Amended effective 7/1/01
(c) Contested Family Law Actions-Settlement/Mandatory Parenting Issues Conferences.
(1) Settlement Conferences. In any contested family law action (except
support modifications), a voluntary settlement conference may be held. A
conference may be requested in writing by the parties on a form approved by the
court. Both parties or their counsel, if represented must join in the request.
The court may also order the parties to attend a settlement conference. A
Commissioner or Judge may preside over the conference. The Family Law
Coordinator shall provide written notice to the parties of the date, place and
time of the conference. The attorneys and the parties shall be present unless
excused by the presiding judicial officer for good cause. The assigned
judicial officer may authorize appearance by telephone when attendance might
otherwise be logistically impractical or unduly burdensome.
Amended effective 7/1/01
The parties shall file and exchange the following documents per the
Domestic Case Scheduling Order unless otherwise ordered by the court:
1. Financial Declaration.
2. Asset and Liability List.
3. Child Support Worksheet (if applicable).

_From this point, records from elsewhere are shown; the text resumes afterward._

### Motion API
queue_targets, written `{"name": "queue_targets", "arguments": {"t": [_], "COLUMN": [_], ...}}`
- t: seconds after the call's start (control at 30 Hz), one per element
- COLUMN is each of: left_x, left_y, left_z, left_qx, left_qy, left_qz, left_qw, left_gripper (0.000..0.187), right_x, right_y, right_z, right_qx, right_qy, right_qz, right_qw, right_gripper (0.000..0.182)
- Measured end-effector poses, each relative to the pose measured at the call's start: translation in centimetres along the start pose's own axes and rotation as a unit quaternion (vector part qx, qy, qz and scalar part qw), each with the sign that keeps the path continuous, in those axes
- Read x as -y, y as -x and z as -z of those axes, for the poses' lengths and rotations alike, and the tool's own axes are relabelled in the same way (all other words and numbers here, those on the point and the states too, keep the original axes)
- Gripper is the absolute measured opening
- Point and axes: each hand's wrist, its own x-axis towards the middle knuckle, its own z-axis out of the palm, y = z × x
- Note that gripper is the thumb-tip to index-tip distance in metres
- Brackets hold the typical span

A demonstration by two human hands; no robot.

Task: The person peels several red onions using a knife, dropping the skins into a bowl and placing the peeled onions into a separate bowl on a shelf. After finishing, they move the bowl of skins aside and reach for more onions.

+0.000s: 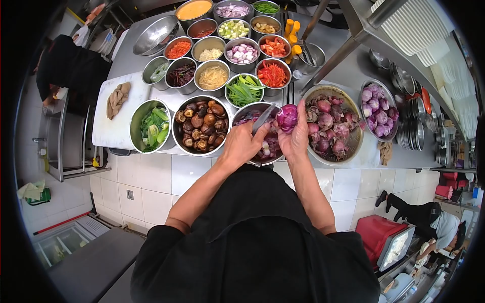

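My left hand (240, 145) is closed round a knife (263, 117), its blade pointing up and to the right. In my right hand (294, 139) is a red onion (287, 117) with a shiny purple surface, gripped between thumb and fingers. Both hands are over a metal bowl (237, 117) that holds onion skins and pieces, partly hidden by my hands. Just right of my right hand stands a colander (359, 144) full of unpeeled red onions (326, 121). Farther right, another metal bowl (362, 93) holds peeled red onions (380, 111).
Left of my hands are a bowl of mushrooms (204, 123), a bowl of leafy greens (154, 126) and a white cutting board (134, 86) with a brown cloth (118, 100). Several tins of cut vegetables line the back. A shelf post (328, 55) rises behind the colander. Other people work at both sides.
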Motion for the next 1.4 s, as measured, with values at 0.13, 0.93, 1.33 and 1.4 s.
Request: {"name": "queue_targets", "arguments": {"t": [0.13,0.93,1.33,1.4], "left_x": [1.1,-2.5,-2.3,-2.2], "left_y": [-0.3,1.4,2.7,2.2], "left_z": [0.4,-0.9,-0.4,0.3], "left_qx": [0.006,0.057,0.016,0.008], "left_qy": [-0.032,0.175,0.140,0.084], "left_qz": [0.007,-0.033,-0.150,-0.076], "left_qw": [0.999,0.982,0.979,0.994], "left_gripper": [0.038,0.054,0.038,0.042], "right_x": [0.1,-1.0,-0.8,-0.7], "right_y": [0.5,0.4,-0.9,-1.2], "right_z": [-0.6,-0.6,0.3,0.8], "right_qx": [-0.019,0.022,0.011,0.002], "right_qy": [-0.006,0.118,0.065,0.020], "right_qz": [-0.040,0.019,-0.006,0.005], "right_qw": [0.999,0.993,0.998,1.000], "right_gripper": [0.028,0.033,0.034,0.028]}}
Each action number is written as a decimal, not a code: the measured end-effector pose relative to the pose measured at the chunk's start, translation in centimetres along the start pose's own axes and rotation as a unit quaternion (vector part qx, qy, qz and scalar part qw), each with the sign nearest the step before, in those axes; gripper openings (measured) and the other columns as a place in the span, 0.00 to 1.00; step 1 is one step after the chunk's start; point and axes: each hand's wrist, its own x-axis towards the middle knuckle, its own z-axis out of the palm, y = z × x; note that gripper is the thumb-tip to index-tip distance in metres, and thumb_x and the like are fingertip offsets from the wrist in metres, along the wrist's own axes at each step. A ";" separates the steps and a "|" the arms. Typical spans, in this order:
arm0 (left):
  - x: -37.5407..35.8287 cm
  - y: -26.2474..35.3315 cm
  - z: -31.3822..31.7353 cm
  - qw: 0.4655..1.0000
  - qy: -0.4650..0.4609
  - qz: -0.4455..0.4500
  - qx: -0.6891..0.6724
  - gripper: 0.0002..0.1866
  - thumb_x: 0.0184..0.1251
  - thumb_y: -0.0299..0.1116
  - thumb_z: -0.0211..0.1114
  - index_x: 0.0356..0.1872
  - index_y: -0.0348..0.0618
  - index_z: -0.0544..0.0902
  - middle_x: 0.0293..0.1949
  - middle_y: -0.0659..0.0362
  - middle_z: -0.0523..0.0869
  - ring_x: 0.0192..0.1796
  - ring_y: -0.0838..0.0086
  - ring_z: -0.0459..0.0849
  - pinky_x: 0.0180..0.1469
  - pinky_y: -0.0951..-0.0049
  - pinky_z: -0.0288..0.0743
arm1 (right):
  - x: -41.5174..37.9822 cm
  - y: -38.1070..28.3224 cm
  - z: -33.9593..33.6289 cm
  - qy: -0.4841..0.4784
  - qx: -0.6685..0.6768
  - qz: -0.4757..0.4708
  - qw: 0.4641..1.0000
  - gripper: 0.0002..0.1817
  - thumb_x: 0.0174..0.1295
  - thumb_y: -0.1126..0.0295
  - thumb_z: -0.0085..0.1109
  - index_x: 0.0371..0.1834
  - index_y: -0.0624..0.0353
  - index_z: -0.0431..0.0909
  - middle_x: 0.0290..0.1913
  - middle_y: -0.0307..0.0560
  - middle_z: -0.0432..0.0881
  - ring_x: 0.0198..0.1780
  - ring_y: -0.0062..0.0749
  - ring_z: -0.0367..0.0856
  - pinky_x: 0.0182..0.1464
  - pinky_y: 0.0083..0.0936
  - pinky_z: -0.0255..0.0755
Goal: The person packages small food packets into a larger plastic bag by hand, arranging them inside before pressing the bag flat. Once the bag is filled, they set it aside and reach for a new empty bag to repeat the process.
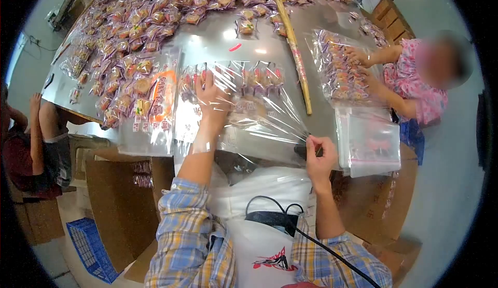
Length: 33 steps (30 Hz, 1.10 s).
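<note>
A large clear plastic bag (pixel 254 124) with red print lies at the table's front edge, its mouth toward me. Inside its far end a row of small wrapped snack packets (pixel 264 75) shows through the film. My left hand (pixel 213 97) reaches over these packets, apparently inside the bag, with its visible fingers stretched forward; part of it is blurred by glare. At the near right corner, my right hand (pixel 320 156) pinches the bag's edge between thumb and fingers and pulls the film taut.
Loose snack packets (pixel 140 29) cover the metal table (pixel 218 41). A yellow strip (pixel 293 44) crosses it. To the left lies a printed bag (pixel 163 99); to the right, stacked clear bags (pixel 368 143). A co-worker's hands (pixel 365 62) touch a filled bag (pixel 337 67). Cardboard boxes (pixel 122 205) stand below.
</note>
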 end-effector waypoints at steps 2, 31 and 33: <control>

4. Parenting Plan (if applicable).
Amended effective 7/1/01
The parties shall also exchange the following documents one week in
advance of the settlement conference and provide bench copies for the
settlement conference:
1. Tax returns
2. Appraisals
3. Pension statements.
Effective 7/1/01
(A) [Deleted]
Amended effective 7/1/01
(B) [Deleted]
Amended effective 7/1/01
(C) [Deleted]
Amended effective 7/1/01
(D) [Deleted]
Amended effective 7/1/01
(E) [Deleted]
Amended effective 7/1/01
(F) [Deleted]
Amended effective 7/1/01
(G) [Deleted]
Amended effective 7/1/01
(H) [Deleted]
Amended effective 7/1/01
(I) [Deleted]
Amended effective 7/1/01
(J) [Deleted]
Amended effective 7/1/01
(2) Mandatory Parenting Conference. In any contested family law action
involving parenting issues, the parties are required to attend a mandatory
parenting conference as follows:
Effective 9/1/09
(A) In cases where a Guardian Ad Litem has not been appointed, the
parties are required to attend a parenting issue conference with a
neutral third party. The parties shall file a certificate of
completion in compliance with the Domestic Case Schedule Order. Said
conference shall not be required when the court finds (1) There is a
domestic violence restraining order or protection order (excluding ex
parte orders) involving the parties has been entered by a court at
any time within the previous 12 months; or (2) Where a domestic
violence no contact order exists pursuant to RCW 10.99; or (3) Where
the court finds that domestic abuse has occurred between the parties
and that such abuse would interfere with arms length mediation; or
(4) Good cause otherwise shown.
Effective 9/1/09
(B) In cases in which a Guardian Ad Litem has been appointed, the
parties are required to attend a parenting issue conference that is
scheduled by the Guardian Ad Litem in compliance with the Domestic
Case Schedule Order.
Amended effective 7/1/01
(d) Noncontested Family Law Actions.
(1) Ex Parte Department. Uncontested proceedings under RCW Title 26 may
be presented for entry of final decree before the assigned Commissioner or the
Ex Parte Department during normal court hours. Unless requested by the court,
oral testimony will not be required in marriage dissolution cases, provided the
findings of fact are verified by a party.
Amended effective 9/1/07
(2) Pro Se Matters. A pro se party may present uncontested matters for
final hearing at the Non-Contested Dissolution Calendar. They may obtain a
date for presentment from the Family Law Department. The calendar will be
heard each Wednesday at times set by the Family Law Department. Unless
requested by the court, oral testimony will not be required in marriage
dissolution cases, provided the findings of fact are verified by a party.
Amended effective 9/1/07
(3) [Deleted]
Amended effective 7/1/01
(4) [Deleted]
Amended effective 7/1/01
(e) Clarification of Visitation and/or Residential Time. Motions to
clarify parenting plans as to minor children or to establish specificity in
such orders shall be noted for the assigned Commissioner's family law calendar.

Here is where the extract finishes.